* _YOUR GOAL_: The pictures are to be left out, and all remaining data is to be transcribed exactly as it appears.

===

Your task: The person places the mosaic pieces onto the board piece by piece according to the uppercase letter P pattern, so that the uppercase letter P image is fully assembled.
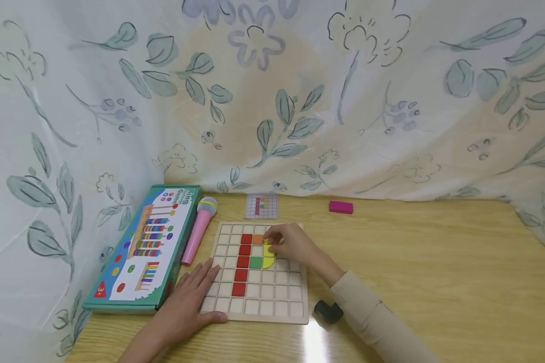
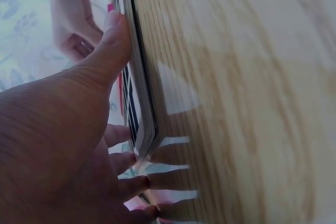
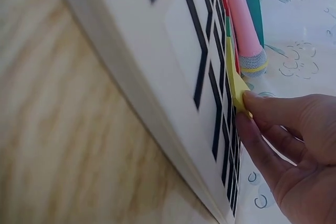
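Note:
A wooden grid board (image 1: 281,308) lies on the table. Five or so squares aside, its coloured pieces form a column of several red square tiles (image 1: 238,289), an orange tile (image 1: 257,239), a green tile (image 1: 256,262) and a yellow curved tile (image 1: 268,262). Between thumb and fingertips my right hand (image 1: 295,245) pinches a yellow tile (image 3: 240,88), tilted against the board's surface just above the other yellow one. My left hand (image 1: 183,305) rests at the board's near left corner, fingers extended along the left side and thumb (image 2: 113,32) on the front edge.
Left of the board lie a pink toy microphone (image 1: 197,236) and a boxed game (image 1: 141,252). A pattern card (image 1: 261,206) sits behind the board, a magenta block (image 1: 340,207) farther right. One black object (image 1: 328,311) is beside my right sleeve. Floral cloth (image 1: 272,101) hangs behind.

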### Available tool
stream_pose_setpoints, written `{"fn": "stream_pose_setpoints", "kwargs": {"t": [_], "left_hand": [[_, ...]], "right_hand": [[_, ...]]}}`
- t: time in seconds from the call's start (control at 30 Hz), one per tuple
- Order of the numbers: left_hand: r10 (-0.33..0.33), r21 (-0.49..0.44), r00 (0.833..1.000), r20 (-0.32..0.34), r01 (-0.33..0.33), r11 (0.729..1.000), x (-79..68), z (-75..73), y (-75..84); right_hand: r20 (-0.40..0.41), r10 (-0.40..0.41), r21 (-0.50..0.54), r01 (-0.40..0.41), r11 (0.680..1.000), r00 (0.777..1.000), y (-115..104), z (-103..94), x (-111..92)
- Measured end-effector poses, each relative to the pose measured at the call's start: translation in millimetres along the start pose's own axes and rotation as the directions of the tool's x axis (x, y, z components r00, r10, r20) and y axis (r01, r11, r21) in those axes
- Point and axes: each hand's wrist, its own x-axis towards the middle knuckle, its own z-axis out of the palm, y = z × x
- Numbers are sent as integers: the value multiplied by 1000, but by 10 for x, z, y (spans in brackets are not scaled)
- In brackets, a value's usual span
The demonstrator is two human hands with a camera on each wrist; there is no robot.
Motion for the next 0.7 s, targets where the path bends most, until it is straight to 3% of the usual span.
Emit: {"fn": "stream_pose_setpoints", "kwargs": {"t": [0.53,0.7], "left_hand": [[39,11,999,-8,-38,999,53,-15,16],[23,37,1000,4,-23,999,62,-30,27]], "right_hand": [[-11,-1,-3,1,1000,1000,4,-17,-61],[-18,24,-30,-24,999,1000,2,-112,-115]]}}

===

* _SOLUTION TO THIS EXERCISE_:
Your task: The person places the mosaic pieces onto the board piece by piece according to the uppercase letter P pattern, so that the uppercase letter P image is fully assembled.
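Note:
A wooden grid board (image 1: 281,308) lies on the table. Five or so squares aside, its coloured pieces form a column of several red square tiles (image 1: 238,289), an orange tile (image 1: 257,239), a green tile (image 1: 256,262) and a yellow curved tile (image 1: 268,262). Between thumb and fingertips my right hand (image 1: 295,245) pinches a yellow tile (image 3: 240,88), tilted against the board's surface just above the other yellow one. My left hand (image 1: 183,305) rests at the board's near left corner, fingers extended along the left side and thumb (image 2: 113,32) on the front edge.
Left of the board lie a pink toy microphone (image 1: 197,236) and a boxed game (image 1: 141,252). A pattern card (image 1: 261,206) sits behind the board, a magenta block (image 1: 340,207) farther right. One black object (image 1: 328,311) is beside my right sleeve. Floral cloth (image 1: 272,101) hangs behind.
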
### Available tool
stream_pose_setpoints, written `{"fn": "stream_pose_setpoints", "kwargs": {"t": [_], "left_hand": [[_, ...]], "right_hand": [[_, ...]]}}`
- t: time in seconds from the call's start (control at 30 Hz), one per tuple
- Order of the numbers: left_hand: r10 (-0.33..0.33), r21 (-0.49..0.44), r00 (0.833..1.000), r20 (-0.32..0.34), r01 (-0.33..0.33), r11 (0.729..1.000), x (-79..68), z (-75..73), y (-75..84); right_hand: r20 (-0.40..0.41), r10 (-0.40..0.41), r21 (-0.50..0.54), r01 (-0.40..0.41), r11 (0.680..1.000), r00 (0.777..1.000), y (-115..104), z (-103..94), x (-111..92)
- Measured end-effector poses, each relative to the pose measured at the call's start: translation in millimetres along the start pose's own axes and rotation as the directions of the tool's x axis (x, y, z components r00, r10, r20) and y axis (r01, r11, r21) in those axes
- Point and axes: each hand's wrist, its own x-axis towards the middle knuckle, its own z-axis out of the palm, y = z × x
- Numbers are sent as integers: the value multiplied by 1000, but by 10 for x, z, y (spans in brackets are not scaled)
- In brackets, a value's usual span
The demonstrator is two human hands with a camera on each wrist; there is no robot.
Motion for the next 0.7 s, targets where the path bends most, until it is straight to 3% of the usual span.
Emit: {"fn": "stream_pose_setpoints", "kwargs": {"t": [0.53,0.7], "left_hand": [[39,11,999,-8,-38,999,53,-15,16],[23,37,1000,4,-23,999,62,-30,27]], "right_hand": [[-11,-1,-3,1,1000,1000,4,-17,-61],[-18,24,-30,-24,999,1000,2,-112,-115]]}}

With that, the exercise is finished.